La première salle, blanche et silencieuse, évoquant avec simplicité l’esthétique du laboratoire d’astronomie, est consacrée à l’élément terrestre. Au fond, une surface d’observation – bureau d’orientation, vue de belvédère ou table d’examen – présente une carte de cire noire, brune et rouge. Sorte de minéral mou, organique et lunaire, la matière laisse apparaître des traces, des sillages, des nervures, des cratères et des traînées. Possibles itinéraires d’animaux errants ou empreintes d’activités naturelles, ces graphes d’une terre désaffectée symbolisent tout autant la désorientation des hommes modernes, perdus face à l’avenir du monde et aux mystères de l’espace sidéral. Seule la lumière d’un projecteur joue le rôle de repère, rappelant le spectateur à l’héliocentrisme le plus élémentaire : en plaçant le soleil au cœur de son interprétation du monde, Angelika Markul fait signe vers l’éternité de l‘ordre cosmique. Entre les deux, un paysage de montagne se dresse en ligne d’horizon. Liante et séparatrice, cette silhouette incarne la perspective d’un désir d’avenir comme la menace d’un mauvais augure.
Cet horizon fait écho à celui qui cadre l’action de la vidéo Terre de départ, projetée à l’étage.
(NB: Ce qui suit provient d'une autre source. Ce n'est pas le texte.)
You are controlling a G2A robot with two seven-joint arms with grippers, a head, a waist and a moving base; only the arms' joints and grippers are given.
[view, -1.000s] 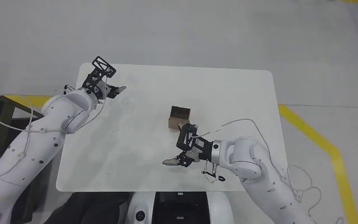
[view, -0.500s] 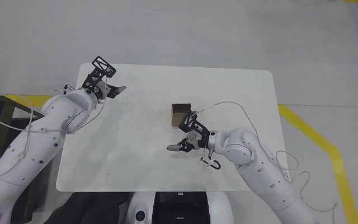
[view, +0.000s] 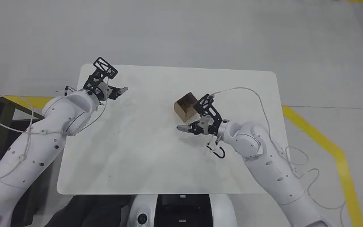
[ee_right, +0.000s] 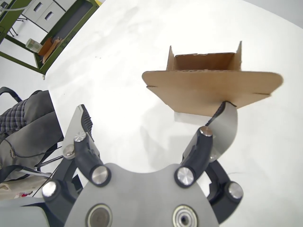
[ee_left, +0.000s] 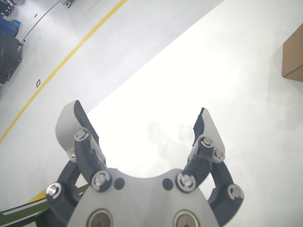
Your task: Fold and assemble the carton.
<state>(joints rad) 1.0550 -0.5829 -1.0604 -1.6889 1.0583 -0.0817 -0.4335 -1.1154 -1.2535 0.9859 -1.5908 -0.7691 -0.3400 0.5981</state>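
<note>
Surface (view: 142, 147): white, with rounded corners, carrying the one work item.

Carton (view: 186, 105): small, brown corrugated, partly assembled. It sits near the middle of the surface, somewhat toward the far edge, and lies askew to the surface edges. In the right wrist view the carton (ee_right: 213, 88) presents its open end, with the inner walls visible and two short side flaps standing up. One broad flap with rounded corners is folded outward toward the camera. A corner of the carton (ee_left: 293, 57) also appears at the margin of the left wrist view.

Right claw (view: 191, 117): positioned just beside the carton on its near side. In its own view the right claw (ee_right: 153, 109) is spread wide. One finger (ee_right: 225, 121) meets the outer edge of the broad flap from beneath. The other finger stands off over bare surface, well clear of the cardboard. Nothing is clamped between the two.

Left claw (view: 113, 78): located at the far left corner of the surface, well apart from the carton. In its own view the left claw (ee_left: 139, 109) is spread wide and holds nothing.
</note>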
Dans cette seconde pièce, le public doit apprivoiser le noir total et s’imprégner de son ambiance lynchienne, portée par un mixage sonore, celui de l’air et du champ magnétique des planètes. La vidéo représente une nuit étoilée, un cycle nocturne monté en accéléré. D’une netteté scientifique, elle laisse apparaître toute la vitalité du monde céleste à travers ses micro-événements astrophysiques : variations chromatiques, associations d’étoiles, trajectoires d’astéroïdes. En donnant à l‘écologie une dimension littéralement universelle, la vidéaste renoue avec une tradition ancestrale dont elle s’inspire. Ici, elle mobilise une croyance des indiens du Chili selon laquelle notre planète n’est qu’un lieu de passage avant un départ sur les étoiles. Le moment de contemplation devient alors une réflexion sur les sagesses anciennes, les dérives du monde industriel et les faiblesses du savoir moderne, comme un pèlerinage éthéré vers un futur à réinventer.
Florian Gaité, août 2014
Ce texte a été rédigé dans le cadre de l’exposition personnelle « Z ziemi do gwiazd » d’Angelika Markul à la Maison des arts de Malakoff du 20 septembre au 16 novembre 2014.